1h nmr(cdcl3,500mhz):δppm 7.72(s,1h),7.53(s,1h),7.29(s,1h),5.62(m, 1h),4.10(m,1h),3.73(m,1h),2.63(s,3h),2.19(m,1h),2.09(m,1h),1.65(m,4h);esi/ms: M/z=295 (m+h)+.
Embodiment 2: the preparation of compound 3
In the there-necked flask of 1l, addition compound 2 (50g, 168.8mmol, 1eq), connection boric acid pinacol ester (45g, 177.3mmol, 1.05eq), potassium acetate (50g, 506.5mmol, 3eq) and dmso (500ml), stir under nitrogen protection 15min, adds pd (dppf) cl2(6.9g, 8.44mmol, 0.05eq), nitrogen displacement, it is heated to 70 DEG C, reaction overnight.lcms Monitoring raw material reaction is complete, is down to room temperature, adds water (500ml), ethyl acetate (500ml), silica gel (50g), mistake after stirring 5 minutes Filter.Separate organic phase, aqueous phase ethyl acetate (500ml) extracts 1 time again.Merge organic phase, washed once with saturated common salt, no Aqueous sodium persulfate is dried, and is concentrated to give black liquor 57.1g, y=100%).Without purifying, it is directly used in the next step.
1h nmr(cdcl3,500mhz):δppm 8.32(s,1h),8.13(s,1h),7.62(s,1h),5.80(m, 1h),4.13(m,1h),3.83(m,1h),2.65(s,3h),2.23(m,1h),2.12(m,1h),1.75(m,4h),1.25(s, 12h);Esi/ms:m/z=343 (m+h)+.
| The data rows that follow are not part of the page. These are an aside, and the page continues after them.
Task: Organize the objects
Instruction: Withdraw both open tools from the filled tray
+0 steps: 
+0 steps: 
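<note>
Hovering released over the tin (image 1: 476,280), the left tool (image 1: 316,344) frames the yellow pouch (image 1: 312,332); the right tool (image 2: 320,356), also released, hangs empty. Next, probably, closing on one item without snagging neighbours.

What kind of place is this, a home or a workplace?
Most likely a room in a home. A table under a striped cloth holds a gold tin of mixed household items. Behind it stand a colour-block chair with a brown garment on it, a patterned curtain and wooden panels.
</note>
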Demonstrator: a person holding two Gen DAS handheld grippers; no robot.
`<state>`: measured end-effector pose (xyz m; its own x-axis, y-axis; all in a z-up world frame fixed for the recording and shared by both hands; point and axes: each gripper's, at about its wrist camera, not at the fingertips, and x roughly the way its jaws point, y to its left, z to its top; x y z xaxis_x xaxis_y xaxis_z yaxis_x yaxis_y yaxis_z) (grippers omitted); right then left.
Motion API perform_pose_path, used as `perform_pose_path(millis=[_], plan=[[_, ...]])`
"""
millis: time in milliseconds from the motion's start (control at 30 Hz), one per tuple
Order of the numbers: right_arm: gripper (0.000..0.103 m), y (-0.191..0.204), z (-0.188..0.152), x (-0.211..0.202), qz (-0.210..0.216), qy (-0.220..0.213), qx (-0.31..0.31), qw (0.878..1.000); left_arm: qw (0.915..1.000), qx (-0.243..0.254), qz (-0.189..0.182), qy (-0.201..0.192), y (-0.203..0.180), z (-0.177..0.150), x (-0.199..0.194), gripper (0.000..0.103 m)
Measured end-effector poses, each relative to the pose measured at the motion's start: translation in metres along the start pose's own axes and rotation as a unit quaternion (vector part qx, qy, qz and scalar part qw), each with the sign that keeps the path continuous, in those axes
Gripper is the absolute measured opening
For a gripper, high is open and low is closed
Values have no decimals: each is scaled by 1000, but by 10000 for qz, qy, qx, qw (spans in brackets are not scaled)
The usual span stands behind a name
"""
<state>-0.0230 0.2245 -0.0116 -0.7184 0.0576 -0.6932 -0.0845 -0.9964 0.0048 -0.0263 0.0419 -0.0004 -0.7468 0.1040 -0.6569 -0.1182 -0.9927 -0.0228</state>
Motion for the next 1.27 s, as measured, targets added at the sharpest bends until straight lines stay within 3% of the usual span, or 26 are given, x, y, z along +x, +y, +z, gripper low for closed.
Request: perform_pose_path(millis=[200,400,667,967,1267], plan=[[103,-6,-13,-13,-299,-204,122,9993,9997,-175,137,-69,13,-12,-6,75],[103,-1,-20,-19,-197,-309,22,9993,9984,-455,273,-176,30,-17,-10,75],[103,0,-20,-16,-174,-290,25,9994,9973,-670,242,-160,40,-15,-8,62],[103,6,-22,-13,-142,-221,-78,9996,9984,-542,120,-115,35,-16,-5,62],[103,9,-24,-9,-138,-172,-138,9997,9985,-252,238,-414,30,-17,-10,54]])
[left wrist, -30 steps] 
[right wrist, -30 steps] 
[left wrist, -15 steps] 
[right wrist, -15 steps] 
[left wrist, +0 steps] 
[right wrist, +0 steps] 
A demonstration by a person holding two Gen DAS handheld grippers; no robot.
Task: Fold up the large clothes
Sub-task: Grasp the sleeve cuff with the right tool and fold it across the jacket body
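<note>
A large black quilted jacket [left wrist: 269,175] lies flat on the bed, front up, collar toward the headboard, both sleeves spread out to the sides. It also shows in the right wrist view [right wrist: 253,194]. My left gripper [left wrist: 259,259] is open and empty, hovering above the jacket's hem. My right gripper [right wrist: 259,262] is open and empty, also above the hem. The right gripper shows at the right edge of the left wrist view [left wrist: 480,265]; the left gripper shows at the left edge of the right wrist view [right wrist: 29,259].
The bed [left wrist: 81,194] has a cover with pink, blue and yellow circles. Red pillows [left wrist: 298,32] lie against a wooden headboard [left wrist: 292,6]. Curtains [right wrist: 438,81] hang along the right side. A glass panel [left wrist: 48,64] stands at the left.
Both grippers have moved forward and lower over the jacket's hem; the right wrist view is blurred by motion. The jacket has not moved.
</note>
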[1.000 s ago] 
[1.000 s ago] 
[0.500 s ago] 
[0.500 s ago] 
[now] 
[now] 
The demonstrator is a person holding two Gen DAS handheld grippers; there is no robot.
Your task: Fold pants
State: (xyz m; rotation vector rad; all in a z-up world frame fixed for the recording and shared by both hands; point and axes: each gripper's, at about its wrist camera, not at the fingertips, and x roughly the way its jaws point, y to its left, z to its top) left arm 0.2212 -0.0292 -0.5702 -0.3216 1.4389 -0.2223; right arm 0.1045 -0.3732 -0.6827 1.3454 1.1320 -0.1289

Embodiment 3: the preparation of compound 5
In 3l there-necked flask, add compound 4 (150g, 336mmol, 1eq), compound 3 (138g, 403.3mmol, 1.2eq), sodium carbonate (142.5g, 1344.3mmol, 4eq), dioxane (900ml, 6v), water (600ml, 4v), nitrogen is protected Lower addition pd (dppf) cl2(8.2g, 10.1mmol, 0.03eq), nitrogen displacement, then heat to 75 degree of reaction overnight.lcms Monitoring raw material reaction is complete.Add water (1.5l), ethyl acetate (1.5l), silica gel (150g), stir 10min, filter, filtrate is divided Go out organic layer, aqueous phase is extracted 1 time with ethyl acetate (1.5l), merge organic phase, organic phase saturated aqueous common salt (1.5l) washes 1 Secondary, anhydrous sodium sulfate drying, it is concentrated to give dark oil produce product (143.2g, y=73%).
1h nmr(cd3od,500mhz):δppm 8.45(s,1h),8.25(brs,1h),7.98(s,1h),7.61(m, 4h),7.37(s,1h),7.16(s,1h),7.10(m,1h),7.00(m,1h),5.80(s,1h),4.18(m,1h),4.03(m, 1h),3.65(m,2h),3.56(m,1h),3.10(m,1h),3.00(m,1h),2.62(s,3h),2.17-1.92(m,2h), 1.55-1.65(m,4h),1.38(s,9h);Esi/ms:m/z=583 (m+h)+.
Embodiment 4: the preparation of compound 6
By compound 5 (104g, 178.9mmol), methyl alcohol (620ml, 6v) is added in 1l there-necked flask, and temperature control is less than 25 DEG C Dropping 4m hcl/ ethyl acetate (130ml) solution, reaction overnight, tlc monitoring raw material reaction completely, concentrates, and oil pump draws dry 104g crude product, adds water (900ml), ethyl acetate (1350ml), stirs to system clarification, standing, separates organic layer, aqueous phase is used Ethyl acetate (500ml) extracts 1 time again, merges organic phase, adds water (180ml), concentrates most of ethyl acetate, to starting Have solid separate out, ice bath cool down, stirring and crystallizing 30min, filter, filter cake dry after white solid (57.9g, yield 86%, pure Degree 98.3%).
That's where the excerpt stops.